Below is some data. Retype exactly the lines starting at the one with "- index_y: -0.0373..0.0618" and ending at the one with "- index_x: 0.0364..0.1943".

| Provided material |
---

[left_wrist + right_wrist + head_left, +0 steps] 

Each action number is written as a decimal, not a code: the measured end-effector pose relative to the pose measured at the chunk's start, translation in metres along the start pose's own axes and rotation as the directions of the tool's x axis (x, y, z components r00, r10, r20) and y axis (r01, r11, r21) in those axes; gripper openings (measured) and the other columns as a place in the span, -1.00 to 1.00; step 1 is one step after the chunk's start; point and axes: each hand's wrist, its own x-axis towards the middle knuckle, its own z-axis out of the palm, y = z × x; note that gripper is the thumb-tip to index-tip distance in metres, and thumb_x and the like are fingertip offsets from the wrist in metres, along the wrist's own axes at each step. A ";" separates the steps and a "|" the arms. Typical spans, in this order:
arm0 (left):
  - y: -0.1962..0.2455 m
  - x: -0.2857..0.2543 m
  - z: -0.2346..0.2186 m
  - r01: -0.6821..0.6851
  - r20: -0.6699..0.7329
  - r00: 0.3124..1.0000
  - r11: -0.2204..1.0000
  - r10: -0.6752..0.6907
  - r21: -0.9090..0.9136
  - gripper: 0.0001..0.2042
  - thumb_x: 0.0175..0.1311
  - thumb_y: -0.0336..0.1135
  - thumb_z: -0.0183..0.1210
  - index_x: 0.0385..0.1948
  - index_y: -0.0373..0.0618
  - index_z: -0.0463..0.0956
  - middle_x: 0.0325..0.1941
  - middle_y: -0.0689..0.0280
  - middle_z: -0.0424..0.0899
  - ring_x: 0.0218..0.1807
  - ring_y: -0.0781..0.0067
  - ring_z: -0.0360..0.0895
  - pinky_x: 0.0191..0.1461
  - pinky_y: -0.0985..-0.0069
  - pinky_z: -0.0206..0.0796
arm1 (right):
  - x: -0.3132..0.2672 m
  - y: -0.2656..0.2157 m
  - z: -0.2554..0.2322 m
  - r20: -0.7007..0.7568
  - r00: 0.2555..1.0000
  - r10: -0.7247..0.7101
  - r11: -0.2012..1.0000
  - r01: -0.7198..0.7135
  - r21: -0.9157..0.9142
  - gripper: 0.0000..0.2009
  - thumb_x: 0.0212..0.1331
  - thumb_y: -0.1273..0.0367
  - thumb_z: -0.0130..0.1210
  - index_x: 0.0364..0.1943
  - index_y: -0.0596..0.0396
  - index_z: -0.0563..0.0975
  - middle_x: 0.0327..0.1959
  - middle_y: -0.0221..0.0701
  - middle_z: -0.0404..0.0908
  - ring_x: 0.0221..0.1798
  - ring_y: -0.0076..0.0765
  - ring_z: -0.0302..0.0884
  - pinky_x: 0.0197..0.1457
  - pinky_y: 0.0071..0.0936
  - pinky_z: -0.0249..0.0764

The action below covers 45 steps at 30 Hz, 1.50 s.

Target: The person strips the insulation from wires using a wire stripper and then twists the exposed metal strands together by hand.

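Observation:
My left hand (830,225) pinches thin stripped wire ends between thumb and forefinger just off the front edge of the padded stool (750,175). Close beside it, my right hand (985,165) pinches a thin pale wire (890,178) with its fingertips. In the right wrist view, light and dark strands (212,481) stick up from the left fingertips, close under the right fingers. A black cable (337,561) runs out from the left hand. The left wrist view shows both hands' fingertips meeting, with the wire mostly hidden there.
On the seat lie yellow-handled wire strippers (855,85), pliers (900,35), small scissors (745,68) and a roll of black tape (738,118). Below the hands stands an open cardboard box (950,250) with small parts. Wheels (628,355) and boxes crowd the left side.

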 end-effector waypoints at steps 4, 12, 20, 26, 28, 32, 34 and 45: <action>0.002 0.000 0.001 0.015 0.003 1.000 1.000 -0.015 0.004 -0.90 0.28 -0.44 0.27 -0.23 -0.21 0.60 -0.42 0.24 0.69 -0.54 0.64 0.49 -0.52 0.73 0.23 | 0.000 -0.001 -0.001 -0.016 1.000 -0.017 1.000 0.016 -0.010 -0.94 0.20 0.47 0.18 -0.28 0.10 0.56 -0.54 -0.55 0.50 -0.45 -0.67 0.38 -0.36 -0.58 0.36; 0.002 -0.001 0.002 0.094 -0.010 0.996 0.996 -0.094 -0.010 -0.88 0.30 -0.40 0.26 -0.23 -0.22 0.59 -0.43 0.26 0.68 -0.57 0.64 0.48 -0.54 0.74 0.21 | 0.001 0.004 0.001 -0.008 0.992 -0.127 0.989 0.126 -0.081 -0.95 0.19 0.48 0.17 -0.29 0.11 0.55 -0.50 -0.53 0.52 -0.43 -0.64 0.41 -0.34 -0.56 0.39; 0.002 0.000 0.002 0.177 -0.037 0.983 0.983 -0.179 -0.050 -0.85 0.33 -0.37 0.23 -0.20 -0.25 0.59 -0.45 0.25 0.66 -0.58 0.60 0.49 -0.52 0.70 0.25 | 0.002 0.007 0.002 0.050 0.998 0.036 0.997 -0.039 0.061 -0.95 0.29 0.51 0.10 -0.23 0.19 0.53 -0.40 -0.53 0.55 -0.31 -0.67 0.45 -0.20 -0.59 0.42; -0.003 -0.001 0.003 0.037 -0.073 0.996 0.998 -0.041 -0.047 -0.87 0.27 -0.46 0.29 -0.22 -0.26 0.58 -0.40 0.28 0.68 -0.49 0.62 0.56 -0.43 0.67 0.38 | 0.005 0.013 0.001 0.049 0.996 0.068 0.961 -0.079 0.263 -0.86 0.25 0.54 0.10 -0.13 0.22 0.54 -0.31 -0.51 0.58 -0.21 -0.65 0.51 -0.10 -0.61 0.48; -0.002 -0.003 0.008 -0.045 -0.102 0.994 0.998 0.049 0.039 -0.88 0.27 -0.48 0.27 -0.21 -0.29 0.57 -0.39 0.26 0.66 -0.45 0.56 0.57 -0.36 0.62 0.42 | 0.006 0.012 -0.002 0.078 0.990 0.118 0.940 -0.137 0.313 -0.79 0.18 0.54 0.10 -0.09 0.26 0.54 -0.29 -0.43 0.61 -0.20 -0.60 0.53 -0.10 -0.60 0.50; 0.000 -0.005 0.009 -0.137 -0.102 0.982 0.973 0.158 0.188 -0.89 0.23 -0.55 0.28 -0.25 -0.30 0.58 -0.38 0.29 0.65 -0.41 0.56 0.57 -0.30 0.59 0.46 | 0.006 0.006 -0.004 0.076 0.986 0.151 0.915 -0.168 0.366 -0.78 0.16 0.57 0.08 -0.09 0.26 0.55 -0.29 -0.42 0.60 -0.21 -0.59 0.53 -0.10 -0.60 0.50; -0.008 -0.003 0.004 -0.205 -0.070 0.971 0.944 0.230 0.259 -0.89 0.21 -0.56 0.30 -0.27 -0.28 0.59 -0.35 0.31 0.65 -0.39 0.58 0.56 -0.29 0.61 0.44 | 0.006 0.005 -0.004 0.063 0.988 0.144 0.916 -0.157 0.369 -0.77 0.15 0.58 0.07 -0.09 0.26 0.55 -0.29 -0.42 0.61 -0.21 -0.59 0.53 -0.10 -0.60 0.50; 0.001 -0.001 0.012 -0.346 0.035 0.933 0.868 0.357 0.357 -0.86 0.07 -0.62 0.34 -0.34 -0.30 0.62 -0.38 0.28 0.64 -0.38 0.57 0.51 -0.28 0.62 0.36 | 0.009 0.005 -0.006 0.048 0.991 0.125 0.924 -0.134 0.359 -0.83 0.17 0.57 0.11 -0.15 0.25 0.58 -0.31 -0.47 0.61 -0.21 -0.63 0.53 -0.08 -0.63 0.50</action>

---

| Response to the task |
  - index_y: -0.0373..0.0618
  - index_z: -0.0463..0.0956
  - middle_x: 0.0325..0.1941
  - middle_y: -0.0689..0.0280
  - middle_z: -0.0424..0.0899
  - ring_x: 0.0218..0.1807
  - ring_y: -0.0781..0.0067
  - ring_z: -0.0360..0.0895
  - pinky_x: 0.0191..0.1461
  - pinky_y: -0.0985..-0.0069
  - pinky_z: -0.0206..0.0796
arm1 (right):
  - x: -0.3132..0.2672 m
  - y: -0.2656..0.2157 m
  - z: -0.2554..0.2322 m
  - r20: -0.7007..0.7568
  - r00: 0.2555..1.0000
  - r10: -0.7247..0.7101
  - r11: -0.2012..1.0000
  - r01: -0.7198..0.7135
  - r21: -0.9157..0.9142
  - gripper: 0.0000..0.2009
  - thumb_x: 0.0212..0.1331
  - thumb_y: -0.1273..0.0367
  - thumb_z: -0.0130..0.1210
  - index_x: 0.0364..0.1943

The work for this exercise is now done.